A exigência de apresentação da comprovação de vacinação contra a covid-19 que está sendo aplicada em diversos municípios do país para acessar locais fechados, academias e eventos, foi derrubada nesta quarta-feira (29), por decisão liminar da Justiça. A medida é do desembargador Paulo Rangel, do Tribunal de Justiça (TJ), em habeas corpus de uma pessoa que argumentou cerceamento de liberdade de locomoção.

“Na medida em que a impetrante não pode circular por esses locais sem a carteira de vacinação ou também chamado passaporte sanitário há violação à liberdade de locomoção não só dela, mas de todo e qualquer cidadão que queira circular por esses locais”, afirmou o desembargador na decisão.

Segundo o desembargador, a exigência da comprovação da vacina se assemelha a comportamentos históricos ligados à escravidão, que remontam à tirania e à ditadura.

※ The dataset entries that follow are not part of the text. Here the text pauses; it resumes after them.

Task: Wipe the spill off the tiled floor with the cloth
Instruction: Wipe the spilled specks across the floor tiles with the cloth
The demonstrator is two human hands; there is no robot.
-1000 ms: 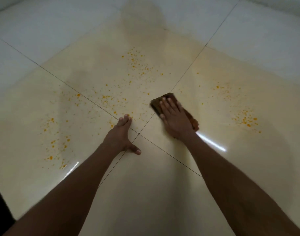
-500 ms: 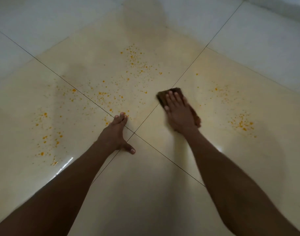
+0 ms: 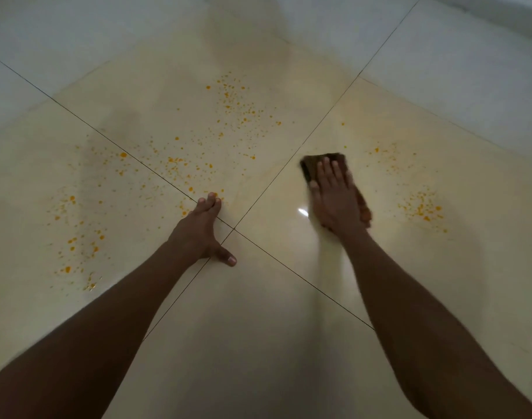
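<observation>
My right hand point(image 3: 337, 201) pressed the brown cloth point(image 3: 325, 160) flat under straight fingers. My left hand point(image 3: 199, 231) lay open on the tiled floor point(image 3: 273, 343), orange spill point(image 3: 228, 116) beyond its fingers.

The tiled floor point(image 3: 282, 343) is glazed cream ceramic, smooth and highly glossy, mirroring a bright light glint and soft shadows; thin dark grout lines point(image 3: 301, 279) part the tiles. The spill point(image 3: 234, 107) lies as wet-looking orange droplets and fine specks on the glaze. The cloth point(image 3: 310, 166) is brown fabric, matt and soft-looking, its weave blurred.
</observation>
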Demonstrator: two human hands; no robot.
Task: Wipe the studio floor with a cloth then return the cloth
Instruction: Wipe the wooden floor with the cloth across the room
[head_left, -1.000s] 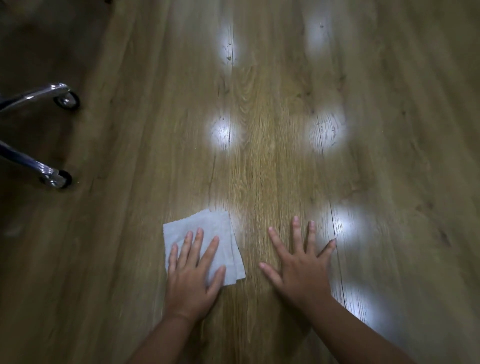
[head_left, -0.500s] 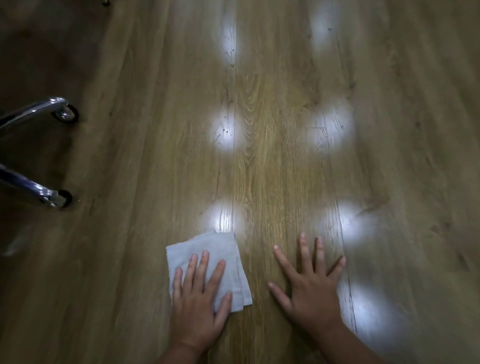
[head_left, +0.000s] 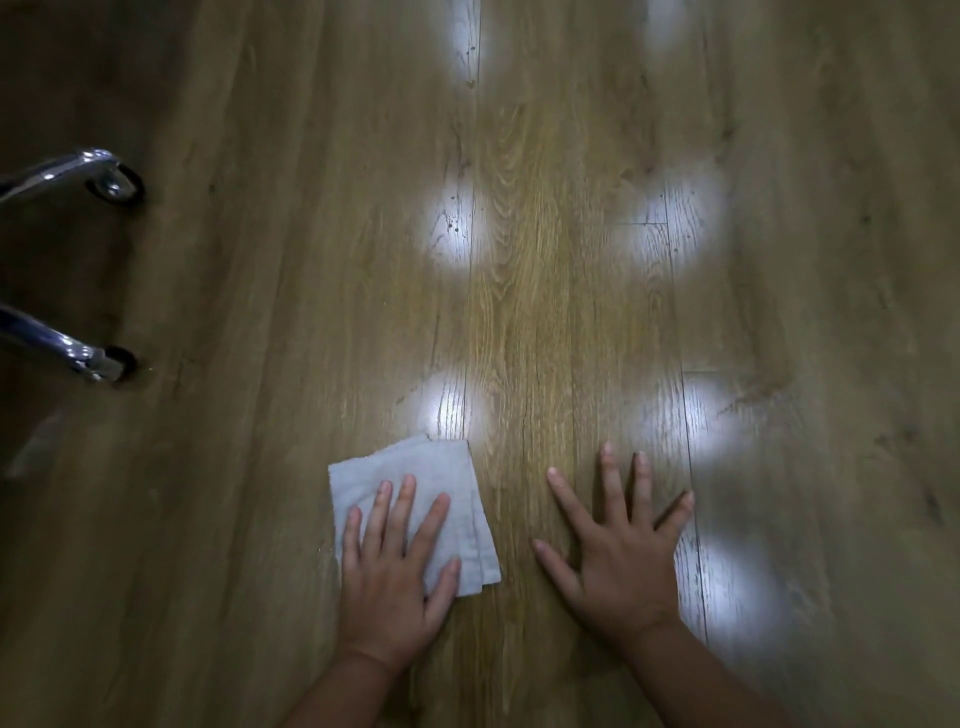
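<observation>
A folded pale grey cloth lies flat on the wooden plank floor, low in the head view and left of centre. My left hand presses on it with straight, spread fingers, covering its near half. My right hand lies flat on the bare floor just to the right of the cloth, fingers spread, holding nothing. The two hands are apart, with a strip of floor between them.
Two chrome chair legs with black castors stand at the left edge, one castor farther away and one castor nearer. Round light reflections dot the floor ahead. Small dark specks show in one reflection.
The view has shifted, so hands and cloth sit lower in the frame than a second ago. Left hand stays pressed on the cloth, right hand flat on the floor.
</observation>
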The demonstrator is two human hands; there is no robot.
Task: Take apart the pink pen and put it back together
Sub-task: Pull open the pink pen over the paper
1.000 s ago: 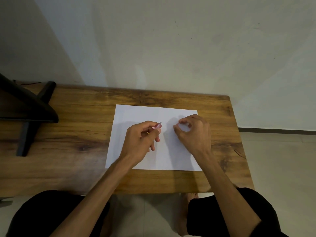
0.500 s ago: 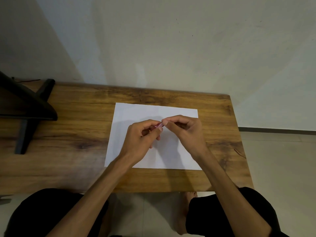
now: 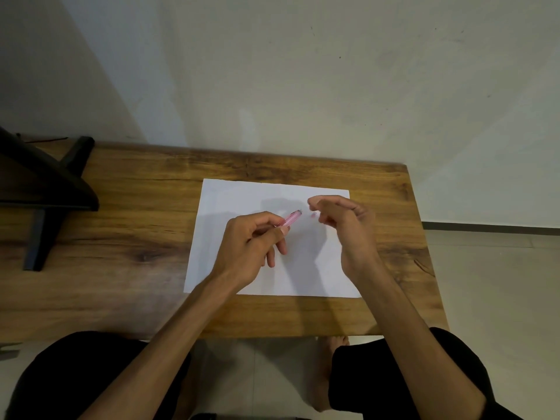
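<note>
My left hand [image 3: 251,244] grips the pink pen barrel [image 3: 291,219] over a white sheet of paper [image 3: 242,201]; the barrel's open end points up and to the right. My right hand [image 3: 342,222] hovers just right of it, fingers pinched. A tiny pink piece [image 3: 314,214] shows at its fingertips, a short gap away from the barrel's end. Most of the barrel is hidden inside my left fist.
The paper lies on a wooden table [image 3: 136,237]. A black stand [image 3: 45,189] sits at the table's left end. A pale wall rises behind the table. Tiled floor lies to the right, and my knees are below the near edge.
Half a second ago both hands met at the pen's end. My right hand has since pulled away to the right with a small pink piece, leaving the barrel's end bare.
</note>
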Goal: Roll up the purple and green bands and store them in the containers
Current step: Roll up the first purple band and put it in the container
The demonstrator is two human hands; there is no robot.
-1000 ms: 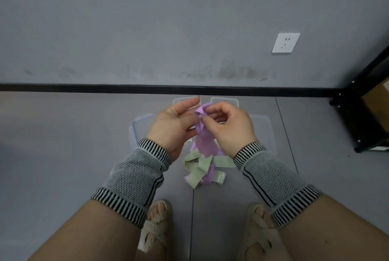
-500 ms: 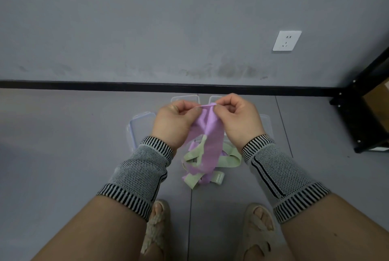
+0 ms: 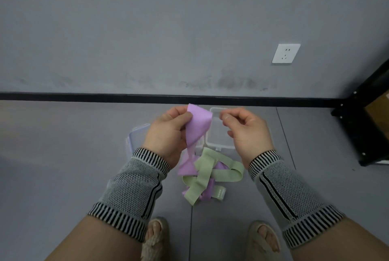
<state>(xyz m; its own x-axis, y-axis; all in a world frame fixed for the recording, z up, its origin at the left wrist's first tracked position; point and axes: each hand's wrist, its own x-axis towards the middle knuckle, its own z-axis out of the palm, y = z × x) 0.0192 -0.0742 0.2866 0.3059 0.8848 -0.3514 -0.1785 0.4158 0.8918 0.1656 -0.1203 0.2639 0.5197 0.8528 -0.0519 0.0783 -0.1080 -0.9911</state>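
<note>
We see purple band: smooth flat strip, upper end pinched by left hand, twisting down to floor. Green band lies looped, tangled over purple tail. Clear plastic container just behind, open. Right hand raised beside band; thumb meets forefinger, whether on band's edge we cannot tell. Bare floor either side.

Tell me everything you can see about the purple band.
The purple band is a flat, wide lilac strip, seemingly stretchy. The left hand grips its top end, raised above the floor; the right hand is just off it. It hangs down twisting into a loose heap, tangled with the green band. Not rolled yet.
</note>
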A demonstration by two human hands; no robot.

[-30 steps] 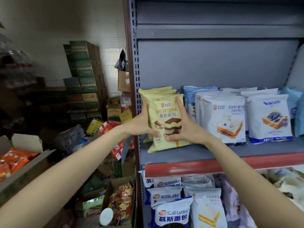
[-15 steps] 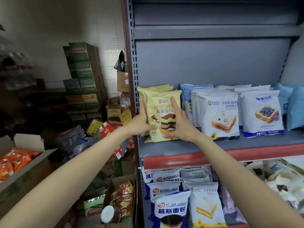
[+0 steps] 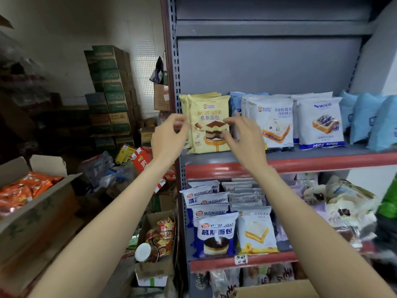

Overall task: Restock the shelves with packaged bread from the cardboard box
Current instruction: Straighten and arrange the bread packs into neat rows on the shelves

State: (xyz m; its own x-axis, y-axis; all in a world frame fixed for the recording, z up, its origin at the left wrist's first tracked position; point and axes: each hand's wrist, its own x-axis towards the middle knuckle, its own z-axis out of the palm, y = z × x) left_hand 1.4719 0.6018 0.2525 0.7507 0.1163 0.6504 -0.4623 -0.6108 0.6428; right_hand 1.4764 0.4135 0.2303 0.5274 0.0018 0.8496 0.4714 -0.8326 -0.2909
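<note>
Since the pale yellow plastic mousse bread packet (image 3: 209, 123) stands upright at the left end of the grey metal shelf (image 3: 279, 152), I have my left hand (image 3: 169, 134) and right hand (image 3: 242, 134) flanking it, fingers loosely curled, holding nothing. I judge it light, soft and crushable; its side edges suit gripping.

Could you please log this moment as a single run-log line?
step: mousse pack stands on upper shelf | left hand: loosely curled, empty | right hand: loosely curled, empty | next: likely fetch another pack
</note>
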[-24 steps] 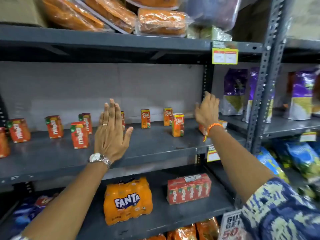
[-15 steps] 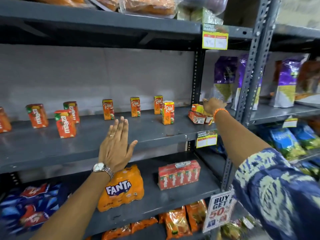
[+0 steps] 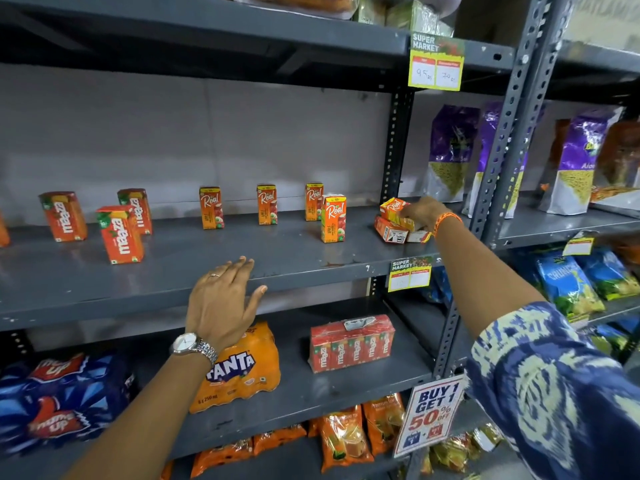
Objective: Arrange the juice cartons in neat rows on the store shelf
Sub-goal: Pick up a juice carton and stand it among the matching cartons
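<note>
My left hand (image 3: pixel 221 303) open, empty, fingers spread at shelf (image 3: pixel 173 282) edge. My right hand (image 3: pixel 420 213) closed on top carton (image 3: pixel 394 207) of toppled pile at shelf's right end. Risk: hasty lift drags lower cartons (image 3: pixel 391 232) off edge.

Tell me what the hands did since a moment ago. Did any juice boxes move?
The left hand dropped from up in front of the standing cartons to the shelf's front edge, open and empty. The right hand came down from the upright post onto the toppled cartons at the shelf's right end and closed a grip on the top one. The standing Real cartons and Maaza cartons stayed put.
</note>
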Demonstrator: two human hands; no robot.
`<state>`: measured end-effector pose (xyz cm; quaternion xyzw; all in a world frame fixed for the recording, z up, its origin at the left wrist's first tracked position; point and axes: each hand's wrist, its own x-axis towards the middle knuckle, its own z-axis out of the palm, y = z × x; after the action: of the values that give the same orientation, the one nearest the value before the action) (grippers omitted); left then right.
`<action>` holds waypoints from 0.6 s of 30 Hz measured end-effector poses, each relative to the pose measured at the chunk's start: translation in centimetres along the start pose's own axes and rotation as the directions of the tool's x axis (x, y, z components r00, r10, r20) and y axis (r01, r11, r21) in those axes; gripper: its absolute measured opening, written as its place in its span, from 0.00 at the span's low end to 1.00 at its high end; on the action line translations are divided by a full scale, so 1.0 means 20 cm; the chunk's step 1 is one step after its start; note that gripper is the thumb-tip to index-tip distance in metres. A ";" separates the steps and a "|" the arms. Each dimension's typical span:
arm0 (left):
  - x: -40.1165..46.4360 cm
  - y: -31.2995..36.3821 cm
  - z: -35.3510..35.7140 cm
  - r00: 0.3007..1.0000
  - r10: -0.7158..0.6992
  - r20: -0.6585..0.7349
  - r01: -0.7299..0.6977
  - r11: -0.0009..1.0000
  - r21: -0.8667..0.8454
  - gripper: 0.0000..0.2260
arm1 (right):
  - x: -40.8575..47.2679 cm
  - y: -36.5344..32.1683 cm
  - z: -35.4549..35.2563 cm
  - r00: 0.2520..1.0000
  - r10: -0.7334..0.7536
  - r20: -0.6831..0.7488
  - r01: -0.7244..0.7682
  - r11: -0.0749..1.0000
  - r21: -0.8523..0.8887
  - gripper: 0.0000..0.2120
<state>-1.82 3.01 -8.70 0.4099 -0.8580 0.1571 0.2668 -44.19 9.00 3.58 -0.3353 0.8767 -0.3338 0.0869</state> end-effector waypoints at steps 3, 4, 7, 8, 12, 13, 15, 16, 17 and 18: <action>0.00 0.01 -0.01 1.000 -0.010 0.004 0.010 1.000 0.006 0.29 | -0.15 -0.08 -0.06 1.000 0.002 0.027 -0.004 0.996 0.093 0.21; 0.00 0.01 -0.01 1.000 -0.010 0.003 0.010 1.000 0.009 0.28 | -0.19 -0.10 -0.08 0.999 0.002 0.038 -0.006 0.993 0.116 0.20; -0.01 0.02 -0.02 1.000 -0.008 0.001 0.008 1.000 0.010 0.28 | -0.22 -0.09 -0.12 0.996 -0.001 0.087 -0.017 0.978 0.206 0.18; -0.01 0.02 -0.02 1.000 -0.011 0.001 0.011 1.000 0.009 0.28 | -0.24 -0.08 -0.13 0.994 -0.003 0.110 -0.025 0.967 0.254 0.15; -0.01 0.02 -0.02 1.000 -0.021 0.000 0.021 1.000 -0.006 0.28 | -0.28 -0.01 -0.09 0.987 -0.039 0.154 -0.051 0.843 0.535 0.10; -0.01 0.02 -0.02 1.000 -0.022 -0.001 0.022 1.000 -0.008 0.28 | -0.30 -0.01 -0.06 0.988 -0.056 0.144 -0.042 0.799 0.599 0.09; -0.01 0.02 -0.02 1.000 -0.025 0.002 0.025 1.000 -0.004 0.29 | -0.35 -0.01 -0.02 0.986 -0.114 0.123 0.000 0.732 0.681 0.04; -0.01 0.01 -0.01 1.000 -0.026 0.001 0.026 1.000 0.000 0.29 | -0.39 -0.01 0.00 0.983 -0.140 0.116 0.015 0.702 0.712 0.05; -0.01 0.01 -0.01 1.000 -0.026 -0.001 0.026 1.000 0.005 0.29 | -0.43 -0.01 0.01 0.979 -0.172 0.113 0.031 0.666 0.746 0.07; -0.01 0.01 -0.01 1.000 -0.027 -0.001 0.027 1.000 0.007 0.28 | -0.46 -0.01 0.03 0.972 -0.207 0.112 0.044 0.629 0.776 0.07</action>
<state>-1.83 3.49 -8.62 0.4220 -0.8518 0.1566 0.2680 -36.91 14.49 2.58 -0.3571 0.6131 -0.6462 0.2811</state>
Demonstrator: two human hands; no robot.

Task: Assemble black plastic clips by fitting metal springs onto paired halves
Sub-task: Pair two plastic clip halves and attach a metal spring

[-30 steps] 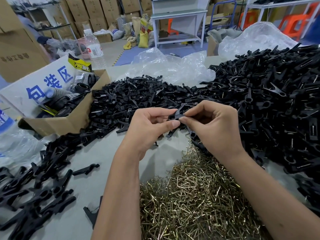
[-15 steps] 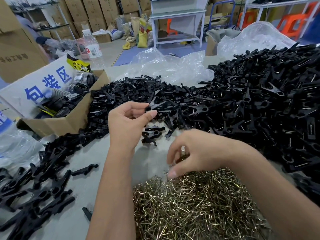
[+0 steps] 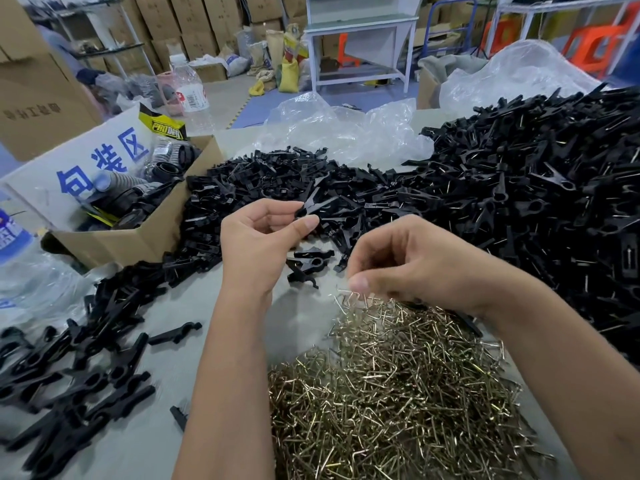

“Se no passado existiu a marcação a ferro e fogo dos escravos e gados através do ferrete ou ferro em brasas, hoje é a carteira da vacinação que separa a sociedade. O tempo passa, mas as práticas abusivas, ilegais e retrógradas são as mesmas. A carteira de vacinação é um ato que estigmatiza as pessoas, criando uma marca depreciativa e impedindo-as de circularem pelas ruas livremente, com nítido objetivo de controle social. É uma ditadura sanitária. O decreto quer controlar as pessoas e dizer, tiranicamente, quem anda e não anda pelas ruas da idade”, sustentou o magistrado.

O secretário municipal de Saúde, Daniel Soranz, criticou a decisão e disse que a prefeitura estará ingressando na Justiça com recurso contra a medida. “Decisão lamentável, totalmente ideológica, sem levar em consideração o momento epidemiológico e a pandemia que o mundo está passando”, classificou Soranz.